In the decree, Langford said that Birmingham’s crime problem “pails” (sic) in comparison to the biblical City of Nineveh.
The proclamation tells the Bible story of Jonah and the city of Nineveh: “Whereas Chapter 3, verse 5 & 6, of the Book of Jonah, Old Testament states, that the people of Nineveh believe God and proclaimed a fast and put on sackcloth from the greatest of them even to the least of them,” the resolution reads.
In the proclamation, the mayor puts himself parallel with the King of Nineveh (Jonah 3:7) who, wearing sackcloth and ashes, joined his citizens in prayer.
Langford said last week that “the Constitution of the United States calls for a separation of church and state – it never said anything about a separation of church from state.” He did not mention the Constitution at today’s city council meeting, although he blasted any potential critics who question his piety in public office.
“I could care less what they write about it or say about it,” Langford said. “Because let there be no misunderstanding, just like Satan is at work 24 hours a day, seven days a week, 365 days, God is too.”
The mayor’s proclamation urged all “Bishops, Priests, Pastors, Ministers,” and other religious citizens to join him in prayer at the Plan 10/30 summit, which will take place at Boutwell Auditorium this Friday, April 25, at 6 p.m.
Well, it happened last night, and there is video, if you want to see a bunch of ridiculous people preening in burlap bags and praising Jesus.
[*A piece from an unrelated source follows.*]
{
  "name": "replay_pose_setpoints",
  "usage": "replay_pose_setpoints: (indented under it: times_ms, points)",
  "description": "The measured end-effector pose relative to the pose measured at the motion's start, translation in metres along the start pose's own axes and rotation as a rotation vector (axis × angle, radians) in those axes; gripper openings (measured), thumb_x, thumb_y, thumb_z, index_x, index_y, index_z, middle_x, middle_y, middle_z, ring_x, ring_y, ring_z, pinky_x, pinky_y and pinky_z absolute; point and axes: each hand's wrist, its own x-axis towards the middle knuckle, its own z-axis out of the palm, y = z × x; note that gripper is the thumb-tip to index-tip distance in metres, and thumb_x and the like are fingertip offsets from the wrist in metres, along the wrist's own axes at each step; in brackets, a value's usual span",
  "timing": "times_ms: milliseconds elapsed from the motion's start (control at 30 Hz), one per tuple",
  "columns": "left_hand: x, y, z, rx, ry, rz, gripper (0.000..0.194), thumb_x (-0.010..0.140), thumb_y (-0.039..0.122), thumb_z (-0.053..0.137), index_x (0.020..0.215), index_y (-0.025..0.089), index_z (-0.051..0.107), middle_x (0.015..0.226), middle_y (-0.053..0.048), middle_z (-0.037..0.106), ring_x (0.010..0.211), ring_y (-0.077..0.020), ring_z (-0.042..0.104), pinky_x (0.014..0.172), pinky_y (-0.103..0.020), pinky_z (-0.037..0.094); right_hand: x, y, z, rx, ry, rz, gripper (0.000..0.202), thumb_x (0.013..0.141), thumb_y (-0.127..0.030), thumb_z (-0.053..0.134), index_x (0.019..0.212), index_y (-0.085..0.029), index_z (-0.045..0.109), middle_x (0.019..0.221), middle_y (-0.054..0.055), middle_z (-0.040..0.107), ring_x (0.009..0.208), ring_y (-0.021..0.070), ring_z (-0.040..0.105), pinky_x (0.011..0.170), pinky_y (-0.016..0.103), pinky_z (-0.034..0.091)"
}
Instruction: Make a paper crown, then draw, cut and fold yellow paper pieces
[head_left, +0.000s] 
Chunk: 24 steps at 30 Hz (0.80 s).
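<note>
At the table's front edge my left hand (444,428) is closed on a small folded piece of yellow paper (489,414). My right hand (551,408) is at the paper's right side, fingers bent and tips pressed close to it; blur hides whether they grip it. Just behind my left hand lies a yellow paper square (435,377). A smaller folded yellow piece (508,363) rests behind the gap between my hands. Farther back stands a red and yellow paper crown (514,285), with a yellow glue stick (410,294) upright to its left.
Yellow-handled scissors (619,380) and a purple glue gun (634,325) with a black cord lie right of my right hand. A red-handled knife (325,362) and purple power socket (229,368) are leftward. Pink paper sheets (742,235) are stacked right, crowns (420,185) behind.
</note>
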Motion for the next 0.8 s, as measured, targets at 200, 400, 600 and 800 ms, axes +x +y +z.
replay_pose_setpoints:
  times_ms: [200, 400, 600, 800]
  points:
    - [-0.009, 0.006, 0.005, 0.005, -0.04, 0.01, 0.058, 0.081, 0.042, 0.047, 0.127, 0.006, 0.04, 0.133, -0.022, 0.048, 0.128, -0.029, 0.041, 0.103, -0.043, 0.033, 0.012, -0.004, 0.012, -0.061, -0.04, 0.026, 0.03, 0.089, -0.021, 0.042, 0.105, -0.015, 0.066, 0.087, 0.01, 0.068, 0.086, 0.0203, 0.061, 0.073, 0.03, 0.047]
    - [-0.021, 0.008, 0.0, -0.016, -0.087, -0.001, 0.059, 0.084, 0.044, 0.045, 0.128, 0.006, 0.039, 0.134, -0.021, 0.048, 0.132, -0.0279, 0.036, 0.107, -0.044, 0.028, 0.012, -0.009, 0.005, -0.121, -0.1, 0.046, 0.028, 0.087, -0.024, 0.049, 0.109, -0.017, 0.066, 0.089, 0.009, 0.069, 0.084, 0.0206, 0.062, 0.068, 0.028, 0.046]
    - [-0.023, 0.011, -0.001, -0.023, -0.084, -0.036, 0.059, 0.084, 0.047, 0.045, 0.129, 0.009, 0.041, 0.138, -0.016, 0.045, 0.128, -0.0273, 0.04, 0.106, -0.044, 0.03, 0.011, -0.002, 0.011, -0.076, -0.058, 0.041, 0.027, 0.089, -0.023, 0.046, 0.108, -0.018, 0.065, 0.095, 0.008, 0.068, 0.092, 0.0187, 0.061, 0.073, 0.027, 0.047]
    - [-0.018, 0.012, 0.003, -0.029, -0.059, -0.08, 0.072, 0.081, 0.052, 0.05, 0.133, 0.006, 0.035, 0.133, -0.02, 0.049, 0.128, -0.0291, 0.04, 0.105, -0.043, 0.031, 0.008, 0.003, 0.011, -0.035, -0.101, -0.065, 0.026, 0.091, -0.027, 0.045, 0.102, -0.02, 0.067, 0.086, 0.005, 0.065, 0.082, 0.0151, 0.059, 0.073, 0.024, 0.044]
It’s horrifying — not so much because it’s like a tent-revival meeting, which happens all the time, but because these are the leaders of a city who have a practical, secular job to do, and they are instead substituting this pointless, worthless, preachy, sanctimonious shit for practical work.
Maybe I shouldn’t be too sympathetic to Birmingham, though. The soundtrack to the video is the mob hooting and howling their praises for this man and his holy administration. Maybe Birmingham has the ineffective fraud they deserve.